Côté économique/social, la population encaissera là aussi de plein fouet l'augmentation du prix du pétrole, le gouvernement tentant vraisemblablement de conserver et une Taxe Intérieure sur les Produits Pétroliers forte, et les marges des grandes sociétés pétrolières françaises. La politique de rigueur économique initiée avec la réforme des retraites et la diminution du corps des fonctionnaire se poursuivra. Les réactions syndicales se feront entendre, mais la mobilisation des grèves à prévoir s'amenuisera sans doute avec le temps.
Vous comprendrez en ayant lu tout ça que ma femme dormit mal cette nuit-là, et bien qu'elle qualifiât mes propos de fort intéressants, elle me fit jurer facilement de ne plus lui en parler à une telle heure.

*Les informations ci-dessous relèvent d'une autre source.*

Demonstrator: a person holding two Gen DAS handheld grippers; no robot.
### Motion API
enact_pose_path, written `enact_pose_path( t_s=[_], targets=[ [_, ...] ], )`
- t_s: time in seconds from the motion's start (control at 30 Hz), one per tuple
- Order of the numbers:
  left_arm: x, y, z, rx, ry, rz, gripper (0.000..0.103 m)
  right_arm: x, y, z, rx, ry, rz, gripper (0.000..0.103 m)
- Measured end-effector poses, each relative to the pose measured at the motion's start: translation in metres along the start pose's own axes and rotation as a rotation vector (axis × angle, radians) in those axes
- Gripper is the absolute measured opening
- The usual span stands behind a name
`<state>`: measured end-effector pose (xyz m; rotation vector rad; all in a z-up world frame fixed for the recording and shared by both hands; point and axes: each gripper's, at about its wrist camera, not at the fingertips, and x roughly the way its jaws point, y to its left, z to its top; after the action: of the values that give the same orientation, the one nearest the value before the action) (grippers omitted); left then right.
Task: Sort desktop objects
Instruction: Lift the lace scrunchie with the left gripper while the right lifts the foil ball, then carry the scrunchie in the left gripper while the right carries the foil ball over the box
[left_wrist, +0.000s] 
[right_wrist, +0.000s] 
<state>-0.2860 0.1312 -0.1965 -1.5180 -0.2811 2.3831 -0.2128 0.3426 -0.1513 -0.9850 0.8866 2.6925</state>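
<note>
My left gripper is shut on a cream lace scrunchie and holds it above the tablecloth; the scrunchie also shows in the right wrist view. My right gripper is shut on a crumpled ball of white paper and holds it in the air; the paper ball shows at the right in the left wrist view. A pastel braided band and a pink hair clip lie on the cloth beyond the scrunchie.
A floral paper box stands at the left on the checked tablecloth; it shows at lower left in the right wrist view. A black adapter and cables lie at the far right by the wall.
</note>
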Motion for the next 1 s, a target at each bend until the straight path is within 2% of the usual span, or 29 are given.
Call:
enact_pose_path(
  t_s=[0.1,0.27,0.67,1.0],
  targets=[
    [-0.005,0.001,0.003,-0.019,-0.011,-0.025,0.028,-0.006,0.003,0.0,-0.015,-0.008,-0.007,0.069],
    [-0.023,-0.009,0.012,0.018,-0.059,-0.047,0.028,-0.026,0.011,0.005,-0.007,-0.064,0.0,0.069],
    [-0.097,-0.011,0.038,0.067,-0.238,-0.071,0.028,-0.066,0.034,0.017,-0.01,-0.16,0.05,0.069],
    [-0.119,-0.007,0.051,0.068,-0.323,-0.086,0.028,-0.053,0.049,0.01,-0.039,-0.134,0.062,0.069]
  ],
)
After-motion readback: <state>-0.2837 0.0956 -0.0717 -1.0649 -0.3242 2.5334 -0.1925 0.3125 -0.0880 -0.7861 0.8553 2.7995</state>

Je pense que c'est un bon résumé de la situation géopolitique actuelle
Les États-Unis ont tout de même encore le temps de perdre leur place de première puissance mondiale, encore quelques décennies. Et même alors, il faudra tout de même compter avec eux, de la même façon qu'aujourd'hui il faut tout de même bien compter avec la Chine au niveau international (surtout quand on parle de climat).
À noter pour la France que 2011 s'annoncera comme une année de campagne électorale
Hé bé... que d'optimisme dans tout ça...
Je trouve quand même ton propos assez déséquilibré : tu présentes d'un coté les pays extérieurs sur le thème des enjeux stratégiques et géopolitiques, et la france avec l'élection ou pas de la droite. Ca me parait être un tantinet superficiel.
Ce qui est important, c'est l'interdépendance des enjeux et au delà des questions énergétiques, la question posée demain sera liée à l'alimentation des peuples. Une bonne part des terres cultivées au brésil servent à alimenter la production animale européenne (et par extension, l'alimentation des européens), qui est tout sauf autosuffisante donc, et produite au brésil sur un régime de production absolument pas durable (monocultures, pesticides et ogm en veux tu en voila).
La Chine est hyper intrusive. Son action en Afrique depuis 15 ans vise simplement à s'accaparer les terres productives pour assurer l'alimentation des chinois, dans des proportions telles aujourd'hui que cela se fait au détriment des peuples autochtones. Mais c'est un pays qui n'a pas les moyens des ambitions de ceux qui la dirige. C'est un pays qui se désertifie à vitesse galopante, et qui ne pourra jamais assurer à sa population le style de vie à l'occidentale. Les ressources n'existent pas pour cela.
Concernant la politique française, je suis en train de lire un bouquin en ce moment qui me donne bcp à réfléchir. Les politiciens deviennent de plus en plus des communicants sans véritable pouvoir de décision (ils sont d'ailleurs choisis pour ca, pas pour leurs idées), qui fait que une élection présidentielle est un épiphénomène, dont le résultat ne permet pas une véritable inflexion dans les politiques menées. Ou alors vraiment à la marge.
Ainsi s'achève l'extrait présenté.